Copy each line of the material in which the word "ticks" appears.

*** Opening Collected data ***

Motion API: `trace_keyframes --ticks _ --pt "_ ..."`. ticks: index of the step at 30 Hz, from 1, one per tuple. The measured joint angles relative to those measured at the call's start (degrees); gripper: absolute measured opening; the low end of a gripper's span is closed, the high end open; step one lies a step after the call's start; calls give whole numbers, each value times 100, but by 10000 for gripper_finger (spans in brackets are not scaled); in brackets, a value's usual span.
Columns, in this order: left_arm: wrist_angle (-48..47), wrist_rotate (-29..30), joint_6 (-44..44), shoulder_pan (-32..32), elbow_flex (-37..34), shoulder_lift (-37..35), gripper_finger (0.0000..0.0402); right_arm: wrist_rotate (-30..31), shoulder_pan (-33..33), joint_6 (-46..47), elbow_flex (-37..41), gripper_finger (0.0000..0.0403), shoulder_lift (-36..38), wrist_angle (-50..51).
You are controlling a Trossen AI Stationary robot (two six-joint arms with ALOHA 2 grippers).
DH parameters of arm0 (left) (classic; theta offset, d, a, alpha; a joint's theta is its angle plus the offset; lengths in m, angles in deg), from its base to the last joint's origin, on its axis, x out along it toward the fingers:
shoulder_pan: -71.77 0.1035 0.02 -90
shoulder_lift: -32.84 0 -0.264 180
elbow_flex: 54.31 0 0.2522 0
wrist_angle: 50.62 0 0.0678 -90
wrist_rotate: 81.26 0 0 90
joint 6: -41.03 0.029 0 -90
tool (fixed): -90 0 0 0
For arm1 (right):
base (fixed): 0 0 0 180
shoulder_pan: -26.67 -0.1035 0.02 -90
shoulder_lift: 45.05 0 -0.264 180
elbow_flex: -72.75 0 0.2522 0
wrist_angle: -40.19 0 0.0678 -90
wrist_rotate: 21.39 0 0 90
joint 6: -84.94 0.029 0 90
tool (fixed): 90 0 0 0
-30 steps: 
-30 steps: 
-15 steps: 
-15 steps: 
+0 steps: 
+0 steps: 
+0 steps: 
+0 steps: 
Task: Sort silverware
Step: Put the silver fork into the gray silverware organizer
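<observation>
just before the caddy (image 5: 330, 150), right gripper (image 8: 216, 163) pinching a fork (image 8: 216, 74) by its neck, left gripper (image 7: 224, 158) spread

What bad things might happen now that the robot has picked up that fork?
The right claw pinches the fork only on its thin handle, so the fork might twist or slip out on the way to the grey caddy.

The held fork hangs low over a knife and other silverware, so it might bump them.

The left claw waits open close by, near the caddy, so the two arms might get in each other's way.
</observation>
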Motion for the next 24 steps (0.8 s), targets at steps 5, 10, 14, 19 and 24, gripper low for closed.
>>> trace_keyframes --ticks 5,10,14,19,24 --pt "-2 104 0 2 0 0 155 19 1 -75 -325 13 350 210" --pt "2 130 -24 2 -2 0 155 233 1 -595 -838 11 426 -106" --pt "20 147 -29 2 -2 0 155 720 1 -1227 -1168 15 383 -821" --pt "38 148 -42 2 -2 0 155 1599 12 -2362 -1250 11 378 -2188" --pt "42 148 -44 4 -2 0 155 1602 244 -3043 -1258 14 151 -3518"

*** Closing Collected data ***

- **Exercise result**:
Motion API: `trace_keyframes --ticks _ --pt "_ ..."`. ticks: index of the step at 30 Hz, from 1, one per tuple. The measured joint angles relative to those measured at the call's start (degrees); gripper: absolute measured opening; the low end of a gripper's span is closed, the high end open; step one lies a step after the call's start; calls give whole numbers, each value times 100, but by 10000 for gripper_finger (spans in brackets are not scaled); in brackets, a value's usual span.
>>> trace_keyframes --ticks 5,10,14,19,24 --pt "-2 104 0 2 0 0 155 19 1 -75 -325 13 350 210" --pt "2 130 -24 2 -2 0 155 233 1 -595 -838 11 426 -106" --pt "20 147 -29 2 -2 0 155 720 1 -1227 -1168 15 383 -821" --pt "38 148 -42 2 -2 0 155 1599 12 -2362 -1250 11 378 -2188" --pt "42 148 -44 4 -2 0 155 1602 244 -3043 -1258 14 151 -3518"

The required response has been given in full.